## Task details
Omit the images and output every line of the data below exactly.

## Collected data
=== Section Start ===
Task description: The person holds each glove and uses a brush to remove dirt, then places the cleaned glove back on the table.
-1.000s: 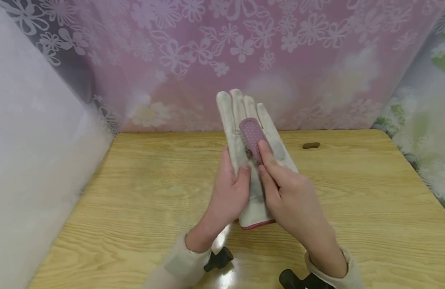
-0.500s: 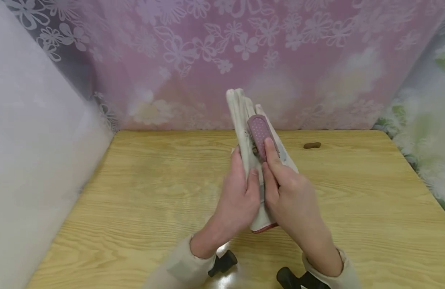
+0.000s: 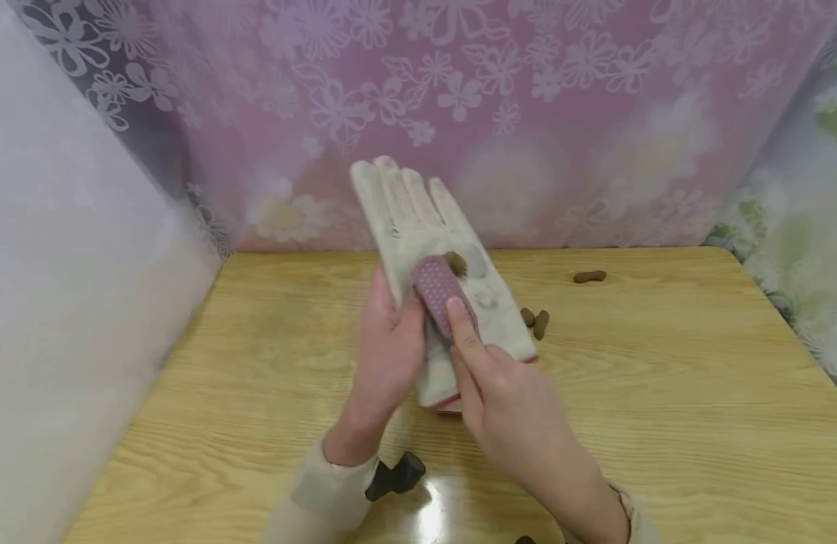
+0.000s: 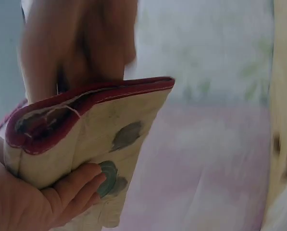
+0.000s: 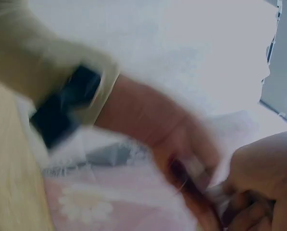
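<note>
A cream work glove [image 3: 418, 211] with red cuff edging is held up over the table, fingers pointing away. My left hand [image 3: 391, 340] grips its left side, thumb on top. In the left wrist view, left fingers [image 4: 81, 187] curl round the glove [image 4: 109, 139], which has grey-green spots. My right hand [image 3: 507, 393] holds a flat mauve tool with pale dots [image 3: 437, 291] against the glove, index finger lying along its back. The tool's underside is hidden. Beside it sits a brown fuzzy clump [image 3: 455, 264]. The right wrist view is blurred.
A wooden table [image 3: 255, 378] lies below. Small brown lumps [image 3: 542, 325] are right of the glove, with another brown piece [image 3: 590, 276] farther back. Floral curtains [image 3: 459, 113] hang behind and at the sides. A black wrist mount [image 3: 396, 476] shows at the left cuff.
The glove has swung left and turned flatter to view. The mauve tool has moved left and toward me. A brown clump on the glove and brown lumps on the table now show.
</note>
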`<state>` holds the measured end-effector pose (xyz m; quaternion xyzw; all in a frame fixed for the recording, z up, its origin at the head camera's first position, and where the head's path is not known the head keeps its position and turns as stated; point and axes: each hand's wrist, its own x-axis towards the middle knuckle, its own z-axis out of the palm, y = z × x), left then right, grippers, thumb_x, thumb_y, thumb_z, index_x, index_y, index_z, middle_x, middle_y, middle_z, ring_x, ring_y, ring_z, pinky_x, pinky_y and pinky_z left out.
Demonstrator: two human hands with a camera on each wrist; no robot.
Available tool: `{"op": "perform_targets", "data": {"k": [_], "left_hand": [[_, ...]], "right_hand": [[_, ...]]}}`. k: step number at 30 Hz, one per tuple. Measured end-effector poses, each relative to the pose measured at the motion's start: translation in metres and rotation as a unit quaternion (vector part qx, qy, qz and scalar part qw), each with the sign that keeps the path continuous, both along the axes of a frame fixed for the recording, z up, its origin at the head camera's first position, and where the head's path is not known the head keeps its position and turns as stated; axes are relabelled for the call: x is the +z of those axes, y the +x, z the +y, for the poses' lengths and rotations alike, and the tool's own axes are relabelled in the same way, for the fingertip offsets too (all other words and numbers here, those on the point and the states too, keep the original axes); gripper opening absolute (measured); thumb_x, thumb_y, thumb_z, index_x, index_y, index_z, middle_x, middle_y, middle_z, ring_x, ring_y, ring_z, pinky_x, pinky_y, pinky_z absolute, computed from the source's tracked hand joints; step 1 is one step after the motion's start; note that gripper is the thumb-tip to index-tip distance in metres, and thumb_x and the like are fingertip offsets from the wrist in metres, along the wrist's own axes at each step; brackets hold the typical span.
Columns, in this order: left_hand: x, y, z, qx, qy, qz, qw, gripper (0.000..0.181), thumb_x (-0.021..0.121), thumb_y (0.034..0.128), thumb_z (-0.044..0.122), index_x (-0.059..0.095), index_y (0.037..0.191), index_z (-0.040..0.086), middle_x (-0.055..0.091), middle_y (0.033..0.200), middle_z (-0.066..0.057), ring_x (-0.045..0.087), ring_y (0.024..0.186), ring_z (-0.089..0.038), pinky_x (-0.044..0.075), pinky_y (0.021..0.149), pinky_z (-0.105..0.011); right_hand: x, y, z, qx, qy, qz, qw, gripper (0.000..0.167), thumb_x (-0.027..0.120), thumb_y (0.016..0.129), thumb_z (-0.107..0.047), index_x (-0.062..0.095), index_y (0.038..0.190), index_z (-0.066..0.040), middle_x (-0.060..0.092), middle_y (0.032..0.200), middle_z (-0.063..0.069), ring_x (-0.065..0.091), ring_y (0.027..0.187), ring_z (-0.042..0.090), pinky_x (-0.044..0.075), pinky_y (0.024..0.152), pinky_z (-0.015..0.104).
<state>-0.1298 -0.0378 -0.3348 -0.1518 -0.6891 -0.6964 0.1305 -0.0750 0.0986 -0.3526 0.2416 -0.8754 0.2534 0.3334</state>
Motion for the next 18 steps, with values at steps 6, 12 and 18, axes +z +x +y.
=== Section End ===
## Result of this exercise
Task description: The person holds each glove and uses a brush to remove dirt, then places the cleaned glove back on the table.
-1.000s: 
-0.500s: 
+0.000s: 
+0.000s: 
+0.000s: 
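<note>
A cream work glove [image 3: 418, 211] with red cuff edging is held up over the table, fingers pointing away. My left hand [image 3: 391, 340] grips its left side, thumb on top. In the left wrist view, left fingers [image 4: 81, 187] curl round the glove [image 4: 109, 139], which has grey-green spots. My right hand [image 3: 507, 393] holds a flat mauve tool with pale dots [image 3: 437, 291] against the glove, index finger lying along its back. The tool's underside is hidden. Beside it sits a brown fuzzy clump [image 3: 455, 264]. The right wrist view is blurred.
A wooden table [image 3: 255, 378] lies below. Small brown lumps [image 3: 542, 325] are right of the glove, with another brown piece [image 3: 590, 276] farther back. Floral curtains [image 3: 459, 113] hang behind and at the sides. A black wrist mount [image 3: 396, 476] shows at the left cuff.
The glove has swung left and turned flatter to view. The mauve tool has moved left and toward me. A brown clump on the glove and brown lumps on the table now show.
</note>
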`<state>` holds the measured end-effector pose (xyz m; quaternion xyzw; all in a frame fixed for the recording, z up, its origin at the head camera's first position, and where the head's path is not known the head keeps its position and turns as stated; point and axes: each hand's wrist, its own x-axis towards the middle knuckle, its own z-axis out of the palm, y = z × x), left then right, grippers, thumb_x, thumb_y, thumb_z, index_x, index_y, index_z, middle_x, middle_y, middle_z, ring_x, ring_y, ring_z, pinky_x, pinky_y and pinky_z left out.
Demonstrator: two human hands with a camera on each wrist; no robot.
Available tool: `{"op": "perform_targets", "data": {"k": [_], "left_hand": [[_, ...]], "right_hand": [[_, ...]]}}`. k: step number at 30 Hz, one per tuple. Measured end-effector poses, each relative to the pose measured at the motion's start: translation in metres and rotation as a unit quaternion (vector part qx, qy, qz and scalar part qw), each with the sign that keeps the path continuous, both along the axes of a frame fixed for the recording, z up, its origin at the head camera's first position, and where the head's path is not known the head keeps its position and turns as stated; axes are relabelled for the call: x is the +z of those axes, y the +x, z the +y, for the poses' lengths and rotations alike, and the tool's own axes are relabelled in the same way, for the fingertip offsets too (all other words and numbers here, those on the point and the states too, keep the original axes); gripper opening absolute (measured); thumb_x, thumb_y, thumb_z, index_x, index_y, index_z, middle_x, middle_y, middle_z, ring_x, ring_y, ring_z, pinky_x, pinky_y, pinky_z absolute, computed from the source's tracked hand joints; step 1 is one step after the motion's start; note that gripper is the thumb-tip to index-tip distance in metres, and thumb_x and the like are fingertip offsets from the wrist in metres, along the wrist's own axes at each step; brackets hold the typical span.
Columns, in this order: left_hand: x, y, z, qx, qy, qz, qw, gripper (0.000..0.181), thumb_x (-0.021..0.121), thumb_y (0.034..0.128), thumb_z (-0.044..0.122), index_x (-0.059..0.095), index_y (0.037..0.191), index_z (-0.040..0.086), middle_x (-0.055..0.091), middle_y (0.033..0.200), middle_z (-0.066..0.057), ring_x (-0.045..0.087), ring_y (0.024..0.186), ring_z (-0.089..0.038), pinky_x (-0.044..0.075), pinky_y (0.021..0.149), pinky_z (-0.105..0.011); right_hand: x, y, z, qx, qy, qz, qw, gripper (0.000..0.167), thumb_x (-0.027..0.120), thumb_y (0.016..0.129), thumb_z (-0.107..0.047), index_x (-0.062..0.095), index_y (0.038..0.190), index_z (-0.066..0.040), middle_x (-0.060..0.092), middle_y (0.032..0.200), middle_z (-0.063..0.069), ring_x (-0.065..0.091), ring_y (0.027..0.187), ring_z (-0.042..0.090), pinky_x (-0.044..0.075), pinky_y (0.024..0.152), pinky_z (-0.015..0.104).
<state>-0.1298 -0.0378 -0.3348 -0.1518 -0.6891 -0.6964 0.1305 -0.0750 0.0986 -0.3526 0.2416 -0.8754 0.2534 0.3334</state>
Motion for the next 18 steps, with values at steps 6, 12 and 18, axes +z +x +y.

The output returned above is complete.